Vader strompelt heen en weer bij de kassen, hij is bezig een paar ruiten te zetten, zijn vingers kleven van stopverf. Er zijn voor een man op zijn leeftijd die bovendien 't vorige jaar zijn been brak, nog werkjes genoeg op de kweekerij, al is hij er nu volkomen mee verzoend, dat zijn zoon het stuur ovemeemt. Als 't voorjaar wordt, betrekt hij met moeder 't nieuwe huisje, dat achter de kweekerij gebouwd zal worden; dan ruimen ze voorgoed het veld voor Dirk en zijn bruid.
| |
| |
‘Wat zegt u er van, vader? Hilde heeft wel vijf pond prachtige bramen geplukt aan den overkant van de beek!’

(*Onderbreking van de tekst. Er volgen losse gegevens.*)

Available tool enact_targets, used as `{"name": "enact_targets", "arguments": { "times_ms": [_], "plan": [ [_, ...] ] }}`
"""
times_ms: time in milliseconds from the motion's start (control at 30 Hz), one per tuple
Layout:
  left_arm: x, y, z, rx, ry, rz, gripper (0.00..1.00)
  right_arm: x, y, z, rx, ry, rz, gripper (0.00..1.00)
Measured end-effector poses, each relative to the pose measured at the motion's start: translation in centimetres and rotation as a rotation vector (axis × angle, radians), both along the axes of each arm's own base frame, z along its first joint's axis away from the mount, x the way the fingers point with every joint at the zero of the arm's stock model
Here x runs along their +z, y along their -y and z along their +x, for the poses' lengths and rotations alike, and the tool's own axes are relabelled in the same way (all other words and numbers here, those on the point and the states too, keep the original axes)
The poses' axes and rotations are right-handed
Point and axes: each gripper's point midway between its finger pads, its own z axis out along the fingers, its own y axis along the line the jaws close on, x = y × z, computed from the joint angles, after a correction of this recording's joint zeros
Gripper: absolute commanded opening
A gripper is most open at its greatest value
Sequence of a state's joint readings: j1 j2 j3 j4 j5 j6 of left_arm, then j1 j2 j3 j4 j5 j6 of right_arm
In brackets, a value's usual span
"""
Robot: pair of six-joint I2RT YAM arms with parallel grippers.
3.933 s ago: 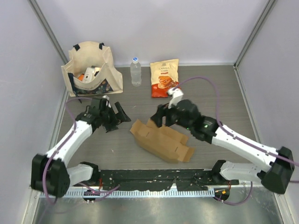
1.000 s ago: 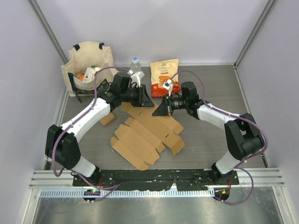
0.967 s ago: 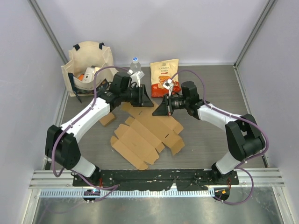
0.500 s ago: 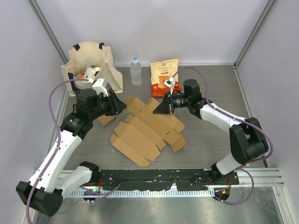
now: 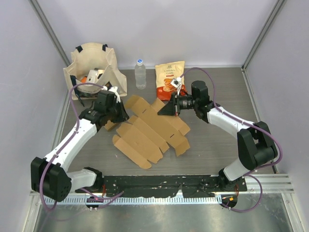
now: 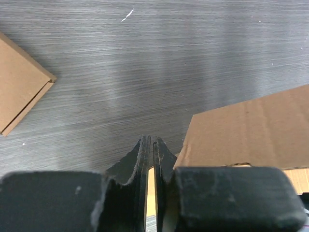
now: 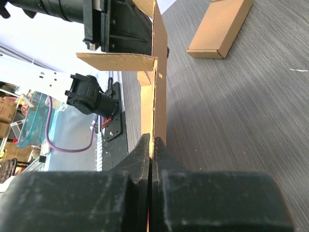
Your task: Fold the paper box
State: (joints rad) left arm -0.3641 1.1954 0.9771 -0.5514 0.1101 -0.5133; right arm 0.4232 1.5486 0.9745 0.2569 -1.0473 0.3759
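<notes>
Both nip paper box: left pincer, right pincer; bottle, crisp bag, tote behind.

The grey, wood-grained surface is carrying five things. A cloth tote is standing at the far left corner. A bottle is standing upright just right of it, and a snack bag is lying flat beside the bottle. A flattened box is lying spread open in the middle. A small cardboard piece is lying just left of it.
</notes>
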Motion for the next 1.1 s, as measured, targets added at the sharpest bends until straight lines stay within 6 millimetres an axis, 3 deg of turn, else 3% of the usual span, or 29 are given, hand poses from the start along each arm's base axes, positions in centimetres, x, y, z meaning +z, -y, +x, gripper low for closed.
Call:
{"name": "enact_targets", "arguments": {
  "times_ms": [433,633,800,833,933,967,1067,1100],
  "plan": [
    [0.3,2.0,-1.4,-0.033,0.014,-0.09,0.05,0.8,-0.2,0.3,-0.013,-0.001,0.025,0.01],
    [0.7,3.0,-1.0,-0.031,0.029,-0.146,0.05,1.0,-0.3,0.3,-0.017,-0.009,0.038,0.01],
    [-1.7,3.5,-1.4,-0.007,-0.002,-0.195,0.06,0.8,-0.3,0.1,-0.018,-0.024,0.055,0.01],
    [-2.6,3.5,-1.7,0.0,-0.023,-0.201,0.08,0.7,-0.3,0.0,-0.019,-0.031,0.056,0.01],
    [-4.2,3.5,-2.3,0.013,-0.063,-0.202,0.3,0.5,-0.2,-0.1,-0.021,-0.041,0.059,0.01],
    [-4.4,3.4,-2.5,0.016,-0.072,-0.199,0.45,0.5,-0.2,-0.1,-0.021,-0.04,0.058,0.01],
    [-3.7,3.1,-2.6,0.003,-0.061,-0.18,0.65,-0.4,0.0,0.2,-0.041,-0.032,0.016,0.01],
    [-3.1,3.1,-2.5,-0.009,-0.047,-0.174,0.67,-0.8,0.1,0.4,-0.049,-0.03,-0.006,0.01]
  ]
}}
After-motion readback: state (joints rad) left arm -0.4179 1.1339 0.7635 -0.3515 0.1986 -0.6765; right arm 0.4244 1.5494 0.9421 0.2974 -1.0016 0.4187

De oude man strijkt haar met den rug van zijn hand over den arm. ‘Dat is braaf, kind’; dan keert hij zich weer tot zijn werk.
‘Zoo zijn de oudjes,’ verontschuldigt Dirk.
‘Zoo wordt jij natuurlijk ook,’ plaagt ze, ‘jij trouwt met de kweekerij en ik word het nuttige en noodzakelijke aanhangsel.’
‘Durf je dan nog wel, als je 't zoo precies weet?’
Ze loopt lachend heen.
Als de beekhelling rood is van anemonen en de dotters zich in 't water spiegelen, als de gagel geurt en de sleedoorn zijn stekelig naakt onder een witte bloemensluier verbergt, dan trekken vader en moeder naar het nieuwe huis; de oude meubels verhuizen mee, de jonge menschen nestelen zich op de kweekerij en maken het oude huis jong van nieuwe kleuren paars en groen en zonnig goudgeel. Alles wat ze er binnen brengen, verliest onmiddellijk zijn opdringerige winkelnieuwheid, want Hilde heeft weten te kiezen, wat bij haar en hem behoort, en de muren van het oude huis trekken er hun wacht om heen en leggen er de kostbare schemering over van oud-gebeuren. Voor elk nieuw ding is er een welkome plaats; zelfs vader en moeder voelen zich niet vreemd als ze op bezoek komen.
En nu wordt Hilde's droom werkelijkheid. De koele glinsterende beek met de lange varens, de boterbloemenweiden, de bedauwde ochtenden en de zonsondergangen, al de bloemen: de wateraardbei en de wilde orchidee, de parnassia, als het allerfijnste, witte porcelein zoo broos en blank, en dan het werk op de kweekerij, met bruingebrande handen en vingers, die iets van hun zuivere ronding verliezen, alles is heerlijk naast Dirk, dien vroolijken werker!
De winter komt, eer ze 't weet, en daarmee de wonderlijke verrassing van nieuw leven, dat zich in haar zelf begint te bewegen, en haar eigen nieuwe kostbaarheid voor Dirk.
Het is goed, dat de winter haar nu wat gevangen houdt. Er is voor haar niet veel werk op de kweekerij, en het bukken valt haar moeilijk.
Als weer de anemonen bloeien, spartelt er een kindje op haar schoot, een Benno, naar haar eigen, vroeggestorven vader.
Dirks moeder heeft zich dien winter niet dikwijls op de kweekerij vertoond, omdat vader sukkelde, maar nu gaat er geen dag voorbij of haar schrompelig figuurtje rept zich door een achterpoortje over het lange middenpad naar het oude huis. Ze baast en reddert en is lastig voor iedereen, maar haar oogen hebben het geluk nu zoo diep opgevangen, dat de lach er nooit meer uit verdwijnt; en Grootvader, die gemeend heeft, dat hij nergens meer voor deugde, vindt het plotseling de
| |
| |
moeite waard om op zijn erf nog een kleine kas te laten bouwen, waar hij naar hartelust kweeken kan.
Nu hij eenmaal Grootvader is, begint zijn tweede jeugd.
Hilde heeft de handen vol, het leven gaat zijn pas versnellen, en als Benno's beentjes zijn lichaampje dragen, heeft Hilde 't gevoel, dat ze oogen, handen en voeten te kort komt, voor het werk en voor de duizend gevaren in den vorm van glasscherfjes, waterbakken, kantige meubels, vuur, een opengelaten tuinhek naar de beek!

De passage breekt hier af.